* [Data block]
=== Begin Enclosure ===

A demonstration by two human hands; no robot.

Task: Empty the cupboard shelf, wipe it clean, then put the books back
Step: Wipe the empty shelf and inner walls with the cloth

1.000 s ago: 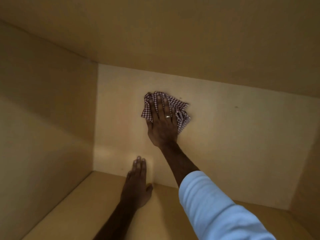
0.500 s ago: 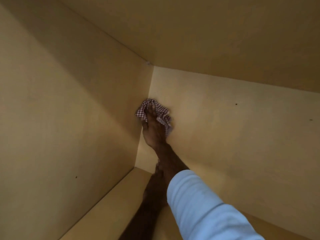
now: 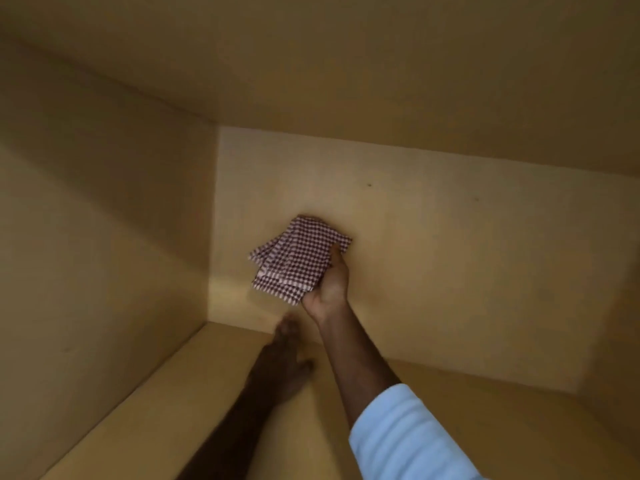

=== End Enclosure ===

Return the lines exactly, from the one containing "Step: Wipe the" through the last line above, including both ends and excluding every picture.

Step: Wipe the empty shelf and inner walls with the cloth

1.000 s ago: 
0.500 s ago: 
now: 

That finishes the answer to the exercise.